Mammalian and Drosophila genomes are partitioned into topologically associating domains (TADs). Although this partitioning has been reported to be functionally relevant, it is unclear whether TADs represent true physical units located at the same genomic positions in each cell nucleus or emerge as an average of numerous alternative chromatin folding patterns in a cell population. Here, we use a single-nucleus Hi-C technique to construct high-resolution Hi-C maps in individual Drosophila genomes. These maps demonstrate chromatin compartmentalization at the megabase scale and partitioning of the genome into non-hierarchical TADs at the scale of 100 kb, which closely resembles the TAD profile in the bulk in situ Hi-C data. Over 40% of TAD boundaries are conserved between individual nuclei and possess a high level of active epigenetic marks. Polymer simulations demonstrate that chromatin folding is best described by the random walk model within TADs and is most suitably approximated by a crumpled globule build of Gaussian blobs at longer distances.
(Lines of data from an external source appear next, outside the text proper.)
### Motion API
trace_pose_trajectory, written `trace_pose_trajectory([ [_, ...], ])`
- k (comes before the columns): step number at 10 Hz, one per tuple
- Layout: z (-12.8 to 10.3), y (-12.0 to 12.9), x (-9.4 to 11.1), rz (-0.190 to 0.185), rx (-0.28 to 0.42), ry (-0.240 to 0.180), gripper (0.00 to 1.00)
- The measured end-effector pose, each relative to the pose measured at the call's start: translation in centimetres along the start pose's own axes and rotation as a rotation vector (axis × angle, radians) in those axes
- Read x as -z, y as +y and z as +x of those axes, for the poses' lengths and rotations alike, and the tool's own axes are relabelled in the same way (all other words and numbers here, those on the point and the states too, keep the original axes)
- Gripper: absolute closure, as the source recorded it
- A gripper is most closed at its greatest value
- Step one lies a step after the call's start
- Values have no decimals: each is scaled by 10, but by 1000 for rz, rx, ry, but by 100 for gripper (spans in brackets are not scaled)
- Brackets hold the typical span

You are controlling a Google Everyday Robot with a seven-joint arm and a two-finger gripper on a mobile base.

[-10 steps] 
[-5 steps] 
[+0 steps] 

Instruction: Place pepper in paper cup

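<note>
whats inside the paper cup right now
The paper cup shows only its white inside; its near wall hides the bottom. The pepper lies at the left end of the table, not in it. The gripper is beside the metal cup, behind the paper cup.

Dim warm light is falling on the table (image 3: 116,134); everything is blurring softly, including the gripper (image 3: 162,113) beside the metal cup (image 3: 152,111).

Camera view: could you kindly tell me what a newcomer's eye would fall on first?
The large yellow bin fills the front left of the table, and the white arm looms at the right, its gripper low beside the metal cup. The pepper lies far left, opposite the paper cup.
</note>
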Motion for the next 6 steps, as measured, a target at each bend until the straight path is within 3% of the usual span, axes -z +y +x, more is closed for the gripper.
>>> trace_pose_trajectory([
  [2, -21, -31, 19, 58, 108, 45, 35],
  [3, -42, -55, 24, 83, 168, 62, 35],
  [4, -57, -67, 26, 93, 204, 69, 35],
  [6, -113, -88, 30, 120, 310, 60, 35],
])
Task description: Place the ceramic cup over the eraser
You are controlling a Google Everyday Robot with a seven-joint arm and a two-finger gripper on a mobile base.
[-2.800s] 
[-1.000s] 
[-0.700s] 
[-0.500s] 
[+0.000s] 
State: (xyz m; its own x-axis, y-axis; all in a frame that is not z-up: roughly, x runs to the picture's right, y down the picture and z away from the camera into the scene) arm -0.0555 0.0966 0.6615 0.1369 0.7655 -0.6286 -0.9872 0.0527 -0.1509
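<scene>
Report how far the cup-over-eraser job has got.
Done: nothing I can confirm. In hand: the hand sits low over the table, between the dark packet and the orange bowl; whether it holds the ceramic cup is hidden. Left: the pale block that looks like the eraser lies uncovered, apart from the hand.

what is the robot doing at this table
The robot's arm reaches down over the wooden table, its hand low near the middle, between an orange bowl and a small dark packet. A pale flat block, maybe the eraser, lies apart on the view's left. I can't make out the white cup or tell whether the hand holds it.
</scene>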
We observe prominent cell-to-cell variability in the long-range contacts between either active genome loci or between Polycomb-bound regions, suggesting an important contribution of stochastic processes to the formation of the Drosophila 3D genome.

Highlights

  • Mammalian and Drosophila genomes are partitioned into topologically associating domains (TADs)

  • To investigate the nature of TADs in single cells and to characterize individual cell variability in Drosophila 3D genome organization, we performed single-nucleus Hi-C32 (Fig. 1a) in 88 asynchronously growing Drosophila male Dm-BG3c2 (BG3) cells (Supplementary Fig. 1a) in parallel with the bulk BG3 in situ High-throughput chromosome conformation capture (Hi-C) analysis and obtained 2–5 million paired-end reads per single-cell library

  • To select the libraries for deep sequencing, we subsampled the single-nucleus Hi-C (snHi-C) data to estimate the expected number of unique contacts that could be extracted from the data (Supplementary Fig. 2a; see “Methods”)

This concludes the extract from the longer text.